Con dos horas de diferencia fueron formulados los cargos a estos tres integrantes de la familia Montero.

Al primero de ellos se le imputó el delito de “hurto agravado” porque se habría llevado un paquete de pañales de una dependencia del Ipross, mientras cumplía con un servicio adicional.

A los otros dos -padre e hijo- les formularon cargos por un hecho violento protagonizado en la Terminal de Colectivos de Viedma.

Ambas audiencias fueron conducidas por la jueza de Garantías, Georgina Amaro.

DESTROZOS Y AMENAZA

La segunda investigación iniciada tuvo como protagonistas a padre e hijo luego de ser ambos denunciados por un hecho ocurrido el 22 de agosto de este año.

Según la imputación detallada por el fiscal adjunto, Gonzalo Sanz, a ambos se les atribuye haber sido quienes al mediodía de aquella jornada se presentaron en la boletería de una empresa de trasporte en la Terminal de Viedma para reclamar porque a otro hijo del padre imputado -también policía- no le habían permitido subir al colectivo en Sierra Grande con destino a la capital rionegrina. Un problema con el DNI habría sido la causa.

Ante el reclamo, el trabajador que los atendió llamó a la empresa que le respondió que se le reconocería solo el 30% del importe del boleto. Esta respuesta generó la reacción de uno de los imputados que empezó a dar golpes de puño al vidrio de la boletería hasta romperlo.

Luego por el hueco que había quedado al ser destrozado el transparente, el padre sacó el teclado de la computadora que rompió contra el piso. También intentó tomar al trabajador, quien al tratar de evitar la situación retrocedió unos pasos y el imputado tiró elementos que se encontraban sobre el escritorio, entre ellos, el router de la computadora y el CPU, entre otros.

Antes de retirarse los dos imputados le advirtieron al empleado de la empresa de trasporte que no olvidara sus caras “porque lo iban a cagar a piñas”, generando temor en el denunciante porque sabía que eran policías.

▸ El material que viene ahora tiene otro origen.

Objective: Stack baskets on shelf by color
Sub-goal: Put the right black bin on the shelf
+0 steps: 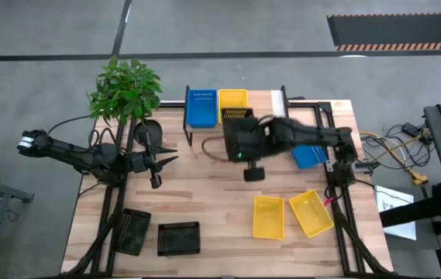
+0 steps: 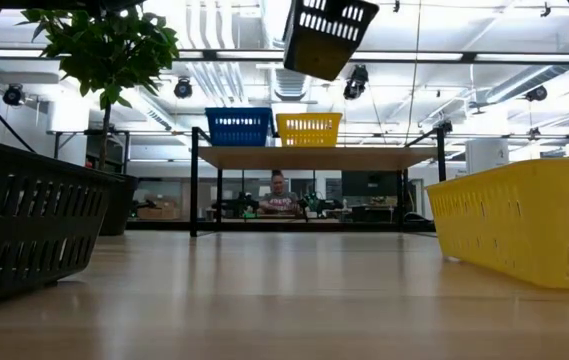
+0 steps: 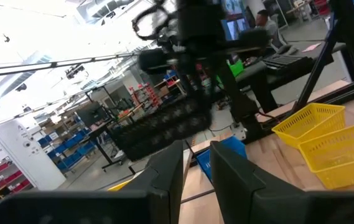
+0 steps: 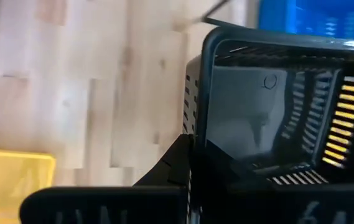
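1. Shelf (image 1: 267,105) holds one blue basket (image 1: 201,108) and one yellow basket (image 1: 233,98), both empty.
2. Right gripper (image 4: 192,152) is clamped on a black basket (image 2: 328,35) held above the shelf.
3. Left gripper (image 3: 195,171) is slightly parted, empty, near the plant (image 1: 125,87).
4. Only the low view shows the person (image 2: 279,197) behind.

Shelf (image 1: 301,99) stands at the table's (image 1: 204,194) far edge, two baskets side by side on its left part: one (image 1: 201,108) at the end, the other (image 1: 233,98) right of it. A third basket (image 1: 238,124) hangs tilted in the air just before the shelf, on the right gripper (image 4: 189,149). Another basket (image 1: 308,156) lies under the right arm. Near right: two baskets (image 1: 268,216) (image 1: 311,212) side by side. Near left: two more (image 1: 132,230) (image 1: 179,238). Plant (image 1: 125,89) at far left corner. Left gripper (image 1: 156,163) hovers left of centre.
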Available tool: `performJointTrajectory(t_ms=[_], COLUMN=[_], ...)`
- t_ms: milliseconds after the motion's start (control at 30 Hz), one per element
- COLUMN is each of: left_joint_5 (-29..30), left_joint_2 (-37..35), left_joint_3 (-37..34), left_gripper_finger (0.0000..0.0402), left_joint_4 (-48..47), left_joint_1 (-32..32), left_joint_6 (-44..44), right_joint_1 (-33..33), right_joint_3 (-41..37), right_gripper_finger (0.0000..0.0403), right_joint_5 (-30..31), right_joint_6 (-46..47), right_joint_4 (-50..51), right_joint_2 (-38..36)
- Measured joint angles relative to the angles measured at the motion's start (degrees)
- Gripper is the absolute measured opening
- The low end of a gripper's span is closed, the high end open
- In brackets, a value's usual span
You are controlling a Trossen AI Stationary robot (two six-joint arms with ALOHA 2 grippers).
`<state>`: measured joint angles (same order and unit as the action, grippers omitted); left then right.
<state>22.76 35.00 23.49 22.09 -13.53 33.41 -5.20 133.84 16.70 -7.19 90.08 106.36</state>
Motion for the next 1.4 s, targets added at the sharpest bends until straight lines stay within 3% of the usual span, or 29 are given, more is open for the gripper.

Otros testigos también reconocieron a los dos hombres como integrantes de la fuerza provincial.

En ese marco el fiscal les imputó a ambos y a título de coautores el delito de “daño y amenazas en concurso ideal”.

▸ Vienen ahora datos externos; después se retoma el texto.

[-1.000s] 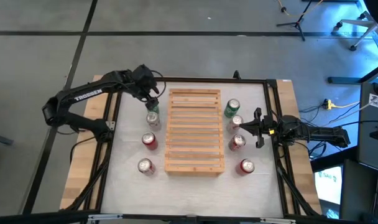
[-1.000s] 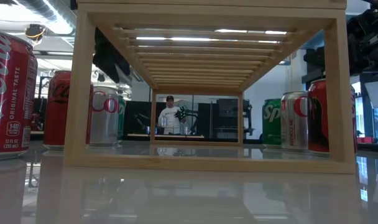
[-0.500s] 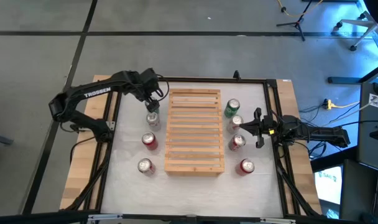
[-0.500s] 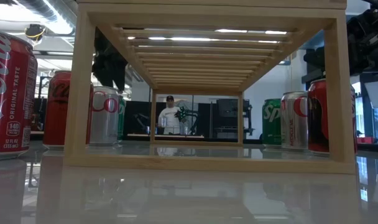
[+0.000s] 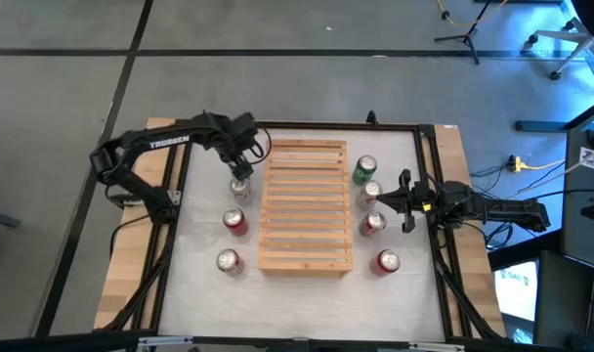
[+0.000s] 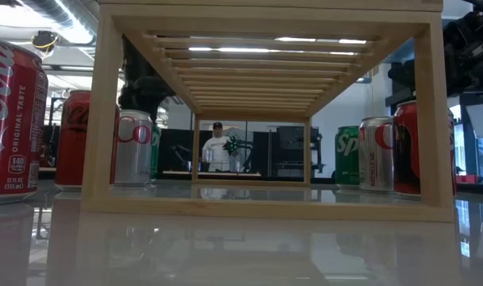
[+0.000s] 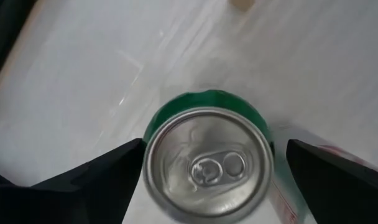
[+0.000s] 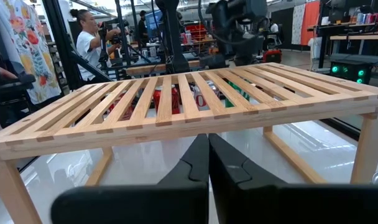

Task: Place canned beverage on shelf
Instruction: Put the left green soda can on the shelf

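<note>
In the high view the pale slatted wooden shelf (image 5: 306,206) stands at the middle of the white tabletop (image 5: 297,293), with nothing lying on its slats. The left gripper (image 5: 241,168) sits at the upper left of the frame, just beside the shelf's upper left corner, over a green can with a silver top (image 7: 207,162). In the left wrist view its dark fingers (image 7: 102,177) stand spread wide on either side of that can, apart from its wall, the can upright on the table. Below it on the left of the high view stand a red can (image 5: 235,221) and a second red can (image 5: 228,261). Right of the shelf are a green soda can (image 5: 364,169), a silver can (image 5: 371,191) and two more red cans. The right gripper (image 5: 405,202) rests at the right, its fingers pressed together and empty, pointing toward the shelf.
</note>
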Robot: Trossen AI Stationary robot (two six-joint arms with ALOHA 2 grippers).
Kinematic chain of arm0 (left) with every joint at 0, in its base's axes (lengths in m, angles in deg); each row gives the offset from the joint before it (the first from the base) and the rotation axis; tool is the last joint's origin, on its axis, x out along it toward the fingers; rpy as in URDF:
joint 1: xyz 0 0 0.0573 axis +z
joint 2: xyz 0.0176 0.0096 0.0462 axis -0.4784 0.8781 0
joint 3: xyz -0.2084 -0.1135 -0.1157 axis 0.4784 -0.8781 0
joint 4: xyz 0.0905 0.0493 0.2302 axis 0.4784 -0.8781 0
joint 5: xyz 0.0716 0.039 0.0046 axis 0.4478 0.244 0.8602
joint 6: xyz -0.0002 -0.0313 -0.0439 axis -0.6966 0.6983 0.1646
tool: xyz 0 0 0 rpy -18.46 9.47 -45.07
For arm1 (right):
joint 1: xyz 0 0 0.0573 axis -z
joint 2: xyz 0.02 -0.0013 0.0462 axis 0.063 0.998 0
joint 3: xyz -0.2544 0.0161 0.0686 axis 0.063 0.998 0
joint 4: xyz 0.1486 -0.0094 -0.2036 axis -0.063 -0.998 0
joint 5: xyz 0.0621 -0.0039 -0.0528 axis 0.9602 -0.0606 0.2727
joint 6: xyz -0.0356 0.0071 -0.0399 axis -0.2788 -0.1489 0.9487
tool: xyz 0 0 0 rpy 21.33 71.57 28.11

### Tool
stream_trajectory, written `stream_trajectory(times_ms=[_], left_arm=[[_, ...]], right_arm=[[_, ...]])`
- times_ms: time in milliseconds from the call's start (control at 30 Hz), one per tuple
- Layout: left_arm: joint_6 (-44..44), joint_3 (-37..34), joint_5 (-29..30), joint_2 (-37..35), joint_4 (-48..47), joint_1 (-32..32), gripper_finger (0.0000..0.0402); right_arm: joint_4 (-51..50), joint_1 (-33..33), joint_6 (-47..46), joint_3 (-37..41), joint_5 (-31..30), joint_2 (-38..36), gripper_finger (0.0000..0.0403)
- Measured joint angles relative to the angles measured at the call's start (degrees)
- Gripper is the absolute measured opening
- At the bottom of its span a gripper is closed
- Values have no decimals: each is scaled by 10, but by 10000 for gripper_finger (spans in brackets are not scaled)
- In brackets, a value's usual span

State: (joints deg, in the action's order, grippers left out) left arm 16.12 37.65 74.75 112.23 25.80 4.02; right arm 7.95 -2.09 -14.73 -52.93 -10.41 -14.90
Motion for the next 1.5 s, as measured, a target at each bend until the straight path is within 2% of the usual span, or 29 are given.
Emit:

Además pidió un plazo de cuatro meses para la investigación, planteo con el que estuvo de acuerdo la Defensora Oficial, Graciela Carriqueo.

La jueza Amaro hizo lugar a ese pedido y tuvo por formulados los cargos.

No obstante, antes de finalizar la audiencia el fiscal le adelantó que se trabaja en la posibilidad de llegar a un criterio de oportunidad, un método alternativo de resolución de conflictos que constituye una forma distinta de administrar justicia, teniendo en cuenta la intención manifestada por los imputados de reparar los daños provocados.